__Task__
Complete, exact copies of all entries are needed.

__Source material__
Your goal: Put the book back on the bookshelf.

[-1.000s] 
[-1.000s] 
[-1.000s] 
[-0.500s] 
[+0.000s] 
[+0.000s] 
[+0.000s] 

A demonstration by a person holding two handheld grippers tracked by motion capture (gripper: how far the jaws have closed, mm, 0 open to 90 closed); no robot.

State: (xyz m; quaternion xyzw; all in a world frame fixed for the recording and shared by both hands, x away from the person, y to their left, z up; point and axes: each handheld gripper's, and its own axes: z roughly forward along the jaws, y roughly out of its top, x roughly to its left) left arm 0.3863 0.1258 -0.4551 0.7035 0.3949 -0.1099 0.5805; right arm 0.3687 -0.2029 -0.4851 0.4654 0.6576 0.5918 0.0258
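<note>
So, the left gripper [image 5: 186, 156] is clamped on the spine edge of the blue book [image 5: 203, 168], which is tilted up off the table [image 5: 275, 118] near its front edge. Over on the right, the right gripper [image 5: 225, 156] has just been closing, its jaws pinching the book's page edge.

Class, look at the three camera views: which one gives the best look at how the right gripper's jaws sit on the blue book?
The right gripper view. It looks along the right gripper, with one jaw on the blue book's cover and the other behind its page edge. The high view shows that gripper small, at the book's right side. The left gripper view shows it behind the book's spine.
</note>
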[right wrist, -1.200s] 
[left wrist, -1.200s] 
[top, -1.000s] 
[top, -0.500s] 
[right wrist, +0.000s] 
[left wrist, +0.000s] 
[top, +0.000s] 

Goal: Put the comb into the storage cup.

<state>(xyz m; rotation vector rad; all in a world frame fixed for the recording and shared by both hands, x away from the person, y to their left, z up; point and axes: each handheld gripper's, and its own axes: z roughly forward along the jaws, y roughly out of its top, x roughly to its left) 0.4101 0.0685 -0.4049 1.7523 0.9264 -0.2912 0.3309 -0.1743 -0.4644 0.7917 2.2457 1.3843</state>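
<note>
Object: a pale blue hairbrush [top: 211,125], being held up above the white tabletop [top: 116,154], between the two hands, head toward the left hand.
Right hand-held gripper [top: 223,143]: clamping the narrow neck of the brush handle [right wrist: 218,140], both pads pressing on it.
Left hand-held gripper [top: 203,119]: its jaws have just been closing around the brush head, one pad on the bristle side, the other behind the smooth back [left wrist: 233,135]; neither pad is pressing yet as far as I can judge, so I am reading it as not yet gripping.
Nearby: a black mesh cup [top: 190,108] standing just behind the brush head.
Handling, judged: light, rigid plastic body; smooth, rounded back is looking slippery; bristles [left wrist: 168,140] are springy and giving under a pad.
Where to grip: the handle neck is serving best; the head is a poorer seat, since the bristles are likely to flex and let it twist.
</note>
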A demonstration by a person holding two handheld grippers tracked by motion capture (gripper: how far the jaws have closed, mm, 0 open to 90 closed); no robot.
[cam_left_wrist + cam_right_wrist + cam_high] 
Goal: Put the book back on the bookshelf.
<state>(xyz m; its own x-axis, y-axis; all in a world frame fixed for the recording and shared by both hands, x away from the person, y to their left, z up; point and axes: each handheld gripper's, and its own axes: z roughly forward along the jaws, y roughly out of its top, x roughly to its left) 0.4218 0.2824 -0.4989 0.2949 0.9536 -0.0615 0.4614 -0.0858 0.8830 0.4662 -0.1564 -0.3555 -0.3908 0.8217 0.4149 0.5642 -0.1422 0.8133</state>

__Reply to the exercise__
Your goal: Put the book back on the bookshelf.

[-1.000s] 
[-1.000s] 
[-1.000s] 
[-0.500s] 
[+0.000s] 
[+0.000s] 
[+0.000s] 

A demonstration by a person holding two handheld grippers tracked by motion capture (gripper: how far the jaws have closed, mm, 0 open to 90 closed); no robot.

State: (xyz m; quaternion xyzw; all in a world frame fixed for the recording and shared by both hands, x away from the person, y to their left, z up; point and axes: each handheld gripper's, and its own axes: z roughly forward along the jaws, y roughly out of its top, x roughly to its left) left arm 0.3863 0.1258 -0.4551 0.7035 0.3949 -0.1099 0.5805; right arm 0.3687 -0.2029 -0.4851 0.4654 0.6576 0.5918 0.0258
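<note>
So, the left gripper [image 5: 186, 156] is clamped on the spine edge of the blue book [image 5: 203, 168], which is tilted up off the table [image 5: 275, 118] near its front edge. Over on the right, the right gripper [image 5: 225, 156] has just been closing, its jaws pinching the book's page edge.

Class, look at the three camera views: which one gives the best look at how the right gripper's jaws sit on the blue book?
The right gripper view. It looks along the right gripper, with one jaw on the blue book's cover and the other behind its page edge. The high view shows that gripper small, at the book's right side. The left gripper view shows it behind the book's spine.
</note>
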[right wrist, -1.200s] 
[left wrist, -1.200s] 
[top, -1.000s] 
[top, -0.500s] 
[right wrist, +0.000s] 
[left wrist, +0.000s] 
[top, +0.000s] 

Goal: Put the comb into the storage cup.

<state>(xyz m; rotation vector rad; all in a world frame fixed for the recording and shared by both hands, x away from the person, y to their left, z up; point and axes: each handheld gripper's, and its own axes: z roughly forward along the jaws, y roughly out of its top, x roughly to its left) 0.4101 0.0685 -0.4049 1.7523 0.9264 -0.2912 0.3309 -0.1743 -0.4644 0.7917 2.2457 1.3843</state>
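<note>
Object: a pale blue hairbrush [top: 211,125], being held up above the white tabletop [top: 116,154], between the two hands, head toward the left hand.
Right hand-held gripper [top: 223,143]: clamping the narrow neck of the brush handle [right wrist: 218,140], both pads pressing on it.
Left hand-held gripper [top: 203,119]: its jaws have just been closing around the brush head, one pad on the bristle side, the other behind the smooth back [left wrist: 233,135]; neither pad is pressing yet as far as I can judge, so I am reading it as not yet gripping.
Nearby: a black mesh cup [top: 190,108] standing just behind the brush head.
Handling, judged: light, rigid plastic body; smooth, rounded back is looking slippery; bristles [left wrist: 168,140] are springy and giving under a pad.
Where to grip: the handle neck is serving best; the head is a poorer seat, since the bristles are likely to flex and let it twist.
</note>
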A demonstration by a person holding two handheld grippers tracked by motion capture (gripper: how far the jaws have closed, mm, 0 open to 90 closed); no robot.
[cam_left_wrist + cam_right_wrist + cam_high] 
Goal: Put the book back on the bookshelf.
<state>(xyz m; its own x-axis, y-axis; all in a world frame fixed for the recording and shared by both hands, x away from the person, y to their left, z up; point and axes: each handheld gripper's, and its own axes: z roughly forward along the jaws, y roughly out of its top, x roughly to its left) 0.4218 0.2824 -0.4989 0.2949 0.9536 -0.0615 0.4614 -0.0858 0.8830 0.4662 -0.1564 -0.3555 -0.3908 0.8217 0.4149 0.5642 -0.1422 0.8133</state>

This exercise is done.